• [WORK TO BE COMPLETED]
The following entries should be restated word for word, pictures excluded.

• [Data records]
┌──
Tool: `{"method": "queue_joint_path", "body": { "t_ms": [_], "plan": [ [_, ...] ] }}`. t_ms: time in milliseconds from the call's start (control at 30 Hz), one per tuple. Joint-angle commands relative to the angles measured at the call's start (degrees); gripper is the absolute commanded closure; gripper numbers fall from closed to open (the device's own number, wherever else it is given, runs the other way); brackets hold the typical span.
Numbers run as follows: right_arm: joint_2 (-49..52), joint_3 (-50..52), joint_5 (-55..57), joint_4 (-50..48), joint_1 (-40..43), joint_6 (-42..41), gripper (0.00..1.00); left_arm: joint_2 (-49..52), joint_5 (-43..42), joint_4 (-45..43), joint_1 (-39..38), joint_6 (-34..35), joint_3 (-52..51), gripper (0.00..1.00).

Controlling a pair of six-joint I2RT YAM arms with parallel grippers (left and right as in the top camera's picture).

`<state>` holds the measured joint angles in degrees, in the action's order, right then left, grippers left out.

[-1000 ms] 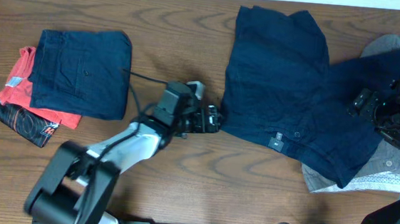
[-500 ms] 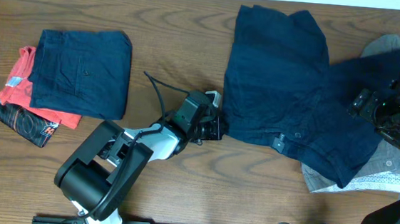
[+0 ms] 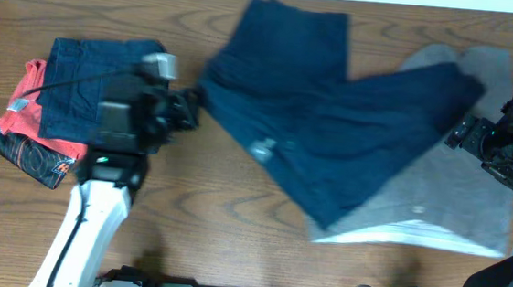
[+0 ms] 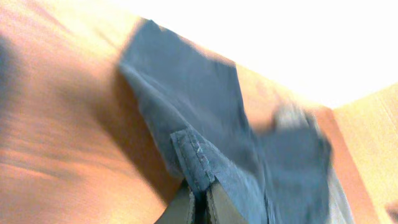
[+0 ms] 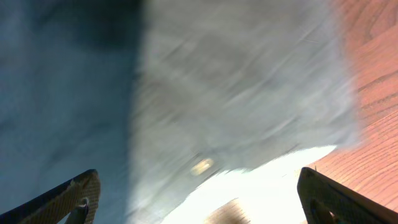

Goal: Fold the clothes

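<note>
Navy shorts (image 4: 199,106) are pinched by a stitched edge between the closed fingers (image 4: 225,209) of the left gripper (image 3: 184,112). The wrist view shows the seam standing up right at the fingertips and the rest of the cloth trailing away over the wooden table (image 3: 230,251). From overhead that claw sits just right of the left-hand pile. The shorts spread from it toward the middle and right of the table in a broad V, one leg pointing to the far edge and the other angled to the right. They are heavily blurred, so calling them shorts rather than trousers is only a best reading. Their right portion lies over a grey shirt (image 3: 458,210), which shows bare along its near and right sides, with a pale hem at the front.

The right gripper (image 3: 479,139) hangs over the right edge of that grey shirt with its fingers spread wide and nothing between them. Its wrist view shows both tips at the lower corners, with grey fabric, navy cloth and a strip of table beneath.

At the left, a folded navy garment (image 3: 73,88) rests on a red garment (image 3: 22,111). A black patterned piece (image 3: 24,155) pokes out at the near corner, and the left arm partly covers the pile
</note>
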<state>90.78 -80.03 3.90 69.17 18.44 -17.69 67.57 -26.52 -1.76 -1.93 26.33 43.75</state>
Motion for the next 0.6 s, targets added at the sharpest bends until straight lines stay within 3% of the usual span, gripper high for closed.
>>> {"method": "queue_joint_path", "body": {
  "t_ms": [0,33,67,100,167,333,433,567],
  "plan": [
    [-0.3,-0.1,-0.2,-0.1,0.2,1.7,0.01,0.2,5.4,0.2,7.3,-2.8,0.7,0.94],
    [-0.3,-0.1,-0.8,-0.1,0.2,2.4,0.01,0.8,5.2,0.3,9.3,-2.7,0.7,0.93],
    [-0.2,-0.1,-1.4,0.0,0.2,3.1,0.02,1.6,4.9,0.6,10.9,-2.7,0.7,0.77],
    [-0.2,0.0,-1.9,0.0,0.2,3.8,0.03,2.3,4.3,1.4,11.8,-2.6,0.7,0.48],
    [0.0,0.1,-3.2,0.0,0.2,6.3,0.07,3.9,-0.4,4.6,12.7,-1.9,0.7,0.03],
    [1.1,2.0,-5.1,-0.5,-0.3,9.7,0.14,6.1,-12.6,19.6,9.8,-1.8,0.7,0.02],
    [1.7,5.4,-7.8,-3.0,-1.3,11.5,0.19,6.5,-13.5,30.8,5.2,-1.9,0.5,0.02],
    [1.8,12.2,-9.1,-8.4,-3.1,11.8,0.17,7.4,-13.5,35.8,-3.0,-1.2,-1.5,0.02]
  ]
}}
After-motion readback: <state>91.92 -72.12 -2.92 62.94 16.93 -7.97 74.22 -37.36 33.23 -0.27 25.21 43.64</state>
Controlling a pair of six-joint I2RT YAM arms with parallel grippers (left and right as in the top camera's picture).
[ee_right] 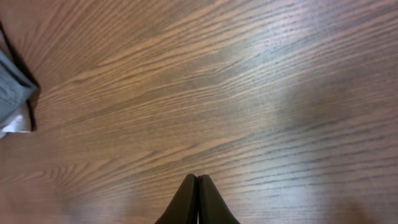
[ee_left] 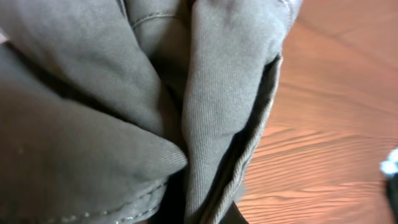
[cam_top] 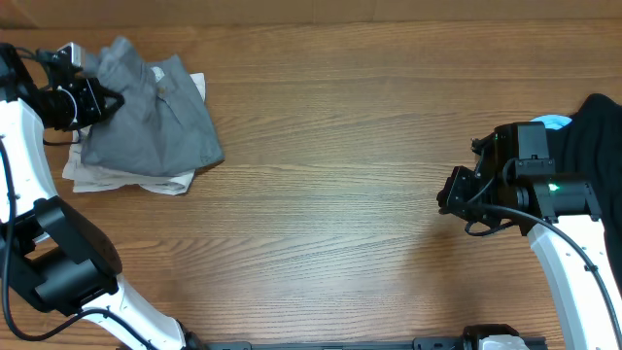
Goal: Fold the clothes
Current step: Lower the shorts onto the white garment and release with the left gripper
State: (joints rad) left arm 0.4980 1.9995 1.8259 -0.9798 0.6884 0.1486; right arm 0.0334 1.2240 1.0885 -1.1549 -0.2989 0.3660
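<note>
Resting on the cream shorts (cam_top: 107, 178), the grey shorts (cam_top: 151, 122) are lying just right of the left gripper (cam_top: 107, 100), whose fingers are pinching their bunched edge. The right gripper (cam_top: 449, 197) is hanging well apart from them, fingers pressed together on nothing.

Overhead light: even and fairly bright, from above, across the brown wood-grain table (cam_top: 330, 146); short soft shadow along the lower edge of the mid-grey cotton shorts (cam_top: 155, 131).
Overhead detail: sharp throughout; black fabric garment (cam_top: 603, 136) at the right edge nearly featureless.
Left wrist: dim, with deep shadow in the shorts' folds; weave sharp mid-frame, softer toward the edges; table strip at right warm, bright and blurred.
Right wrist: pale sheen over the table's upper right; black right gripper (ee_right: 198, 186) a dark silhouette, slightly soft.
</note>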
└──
• [RESULT OF THIS TASK]
Tool: `{"method": "queue_joint_path", "body": { "t_ms": [_], "plan": [ [_, ...] ] }}`. t_ms: time in milliseconds from the call's start (control at 30 Hz), one per tuple. Joint-angle commands relative to the angles measured at the call's start (degrees); gripper is the absolute commanded closure; gripper numbers fall from closed to open (the device's own number, wherever else it is given, runs the other way); brackets hold the typical span.
Numbers run as follows: right_arm: joint_2 (-49..52), joint_3 (-50..52), joint_5 (-55..57), joint_4 (-50..48), joint_1 (-40..43), joint_6 (-42..41), gripper (0.00..1.00); left_arm: joint_2 (-49..52), joint_5 (-43..42), joint_4 (-45..43), joint_1 (-39..38), joint_6 (-34..35), joint_3 (-52..51), gripper (0.00..1.00).

Controlling a pair of six-joint I2RT YAM arms with parallel grippers (left and right as in the top camera's picture).

`<state>` holds the measured joint angles in degrees, in the action's order, right then left, grippers left out.

[-1000 ms] 
[-500 ms] 
[+0 ms] 
[+0 ms] 
[+0 ms] 

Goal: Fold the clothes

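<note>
Navy shorts (image 4: 199,106) are pinched by a stitched edge between the closed fingers (image 4: 225,209) of the left gripper (image 3: 184,112). The wrist view shows the seam standing up right at the fingertips and the rest of the cloth trailing away over the wooden table (image 3: 230,251). From overhead that claw sits just right of the left-hand pile. The shorts spread from it toward the middle and right of the table in a broad V, one leg pointing to the far edge and the other angled to the right. They are heavily blurred, so calling them shorts rather than trousers is only a best reading. Their right portion lies over a grey shirt (image 3: 458,210), which shows bare along its near and right sides, with a pale hem at the front.

The right gripper (image 3: 479,139) hangs over the right edge of that grey shirt with its fingers spread wide and nothing between them. Its wrist view shows both tips at the lower corners, with grey fabric, navy cloth and a strip of table beneath.

At the left, a folded navy garment (image 3: 73,88) rests on a red garment (image 3: 22,111). A black patterned piece (image 3: 24,155) pokes out at the near corner, and the left arm partly covers the pile
</note>
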<state>90.78 -80.03 3.90 69.17 18.44 -17.69 67.57 -26.52 -1.76 -1.93 26.33 43.75</state>
Motion for the next 0.6 s, targets added at the sharpest bends until straight lines stay within 3% of the usual span, gripper high for closed.
>>> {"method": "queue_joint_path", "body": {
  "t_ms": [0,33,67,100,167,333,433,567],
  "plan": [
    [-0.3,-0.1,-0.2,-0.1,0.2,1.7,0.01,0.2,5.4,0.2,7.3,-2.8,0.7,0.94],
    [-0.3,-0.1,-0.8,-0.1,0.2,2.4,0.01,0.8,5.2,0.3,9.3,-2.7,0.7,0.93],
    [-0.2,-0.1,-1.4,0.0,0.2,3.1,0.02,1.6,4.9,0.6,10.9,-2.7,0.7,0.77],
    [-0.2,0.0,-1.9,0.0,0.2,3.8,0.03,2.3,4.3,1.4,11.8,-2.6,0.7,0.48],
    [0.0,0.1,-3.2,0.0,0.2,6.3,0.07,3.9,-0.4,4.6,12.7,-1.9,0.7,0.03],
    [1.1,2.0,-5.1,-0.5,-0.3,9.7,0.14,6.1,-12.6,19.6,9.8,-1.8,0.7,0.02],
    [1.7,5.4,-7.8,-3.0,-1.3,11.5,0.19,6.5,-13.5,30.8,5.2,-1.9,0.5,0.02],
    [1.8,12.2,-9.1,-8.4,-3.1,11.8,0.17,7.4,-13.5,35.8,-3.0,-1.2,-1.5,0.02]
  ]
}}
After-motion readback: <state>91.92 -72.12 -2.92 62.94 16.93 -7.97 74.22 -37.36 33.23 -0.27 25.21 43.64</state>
Controlling a pair of six-joint I2RT YAM arms with parallel grippers (left and right as in the top camera's picture).
[ee_right] 
[ee_left] 
[cam_top] 
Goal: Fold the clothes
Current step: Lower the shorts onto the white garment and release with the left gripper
State: (joints rad) left arm 0.4980 1.9995 1.8259 -0.9798 0.6884 0.1486; right arm 0.0334 1.2240 1.0885 -1.1549 -0.2989 0.3660
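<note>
Resting on the cream shorts (cam_top: 107, 178), the grey shorts (cam_top: 151, 122) are lying just right of the left gripper (cam_top: 107, 100), whose fingers are pinching their bunched edge. The right gripper (cam_top: 449, 197) is hanging well apart from them, fingers pressed together on nothing.

Overhead light: even and fairly bright, from above, across the brown wood-grain table (cam_top: 330, 146); short soft shadow along the lower edge of the mid-grey cotton shorts (cam_top: 155, 131).
Overhead detail: sharp throughout; black fabric garment (cam_top: 603, 136) at the right edge nearly featureless.
Left wrist: dim, with deep shadow in the shorts' folds; weave sharp mid-frame, softer toward the edges; table strip at right warm, bright and blurred.
Right wrist: pale sheen over the table's upper right; black right gripper (ee_right: 198, 186) a dark silhouette, slightly soft.
</note>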

This exercise requires no additional output.